* _What is required_: Your output must match the data word for word, with every line included.

* _Information supplied_:
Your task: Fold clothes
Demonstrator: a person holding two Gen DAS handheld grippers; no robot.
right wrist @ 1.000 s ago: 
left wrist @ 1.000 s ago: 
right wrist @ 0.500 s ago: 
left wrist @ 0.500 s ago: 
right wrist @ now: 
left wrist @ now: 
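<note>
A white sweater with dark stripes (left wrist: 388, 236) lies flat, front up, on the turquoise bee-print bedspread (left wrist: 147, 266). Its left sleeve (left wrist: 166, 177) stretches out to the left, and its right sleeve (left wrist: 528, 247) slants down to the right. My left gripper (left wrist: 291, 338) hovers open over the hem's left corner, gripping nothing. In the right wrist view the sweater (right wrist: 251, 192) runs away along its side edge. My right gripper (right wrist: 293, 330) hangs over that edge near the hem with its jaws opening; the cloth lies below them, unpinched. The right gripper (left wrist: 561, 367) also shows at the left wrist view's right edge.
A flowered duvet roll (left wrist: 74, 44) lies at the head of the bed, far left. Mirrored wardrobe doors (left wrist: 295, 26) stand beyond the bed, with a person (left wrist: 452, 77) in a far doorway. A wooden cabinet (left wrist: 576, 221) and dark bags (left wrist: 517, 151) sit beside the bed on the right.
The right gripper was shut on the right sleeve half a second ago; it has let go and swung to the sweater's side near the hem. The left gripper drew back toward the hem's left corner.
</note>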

* _Response area_:
Your task: Fold clothes
Demonstrator: a person holding two Gen DAS handheld grippers; no robot.
right wrist @ 1.000 s ago: 
left wrist @ 1.000 s ago: 
right wrist @ 0.500 s ago: 
left wrist @ 0.500 s ago: 
right wrist @ now: 
left wrist @ now: 
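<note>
A white sweater with dark stripes (left wrist: 388, 236) lies flat, front up, on the turquoise bee-print bedspread (left wrist: 147, 266). Its left sleeve (left wrist: 166, 177) stretches out to the left, and its right sleeve (left wrist: 528, 247) slants down to the right. My left gripper (left wrist: 291, 338) hovers open over the hem's left corner, gripping nothing. In the right wrist view the sweater (right wrist: 251, 192) runs away along its side edge. My right gripper (right wrist: 293, 330) hangs over that edge near the hem with its jaws opening; the cloth lies below them, unpinched. The right gripper (left wrist: 561, 367) also shows at the left wrist view's right edge.
A flowered duvet roll (left wrist: 74, 44) lies at the head of the bed, far left. Mirrored wardrobe doors (left wrist: 295, 26) stand beyond the bed, with a person (left wrist: 452, 77) in a far doorway. A wooden cabinet (left wrist: 576, 221) and dark bags (left wrist: 517, 151) sit beside the bed on the right.
The right gripper was shut on the right sleeve half a second ago; it has let go and swung to the sweater's side near the hem. The left gripper drew back toward the hem's left corner.
</note>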

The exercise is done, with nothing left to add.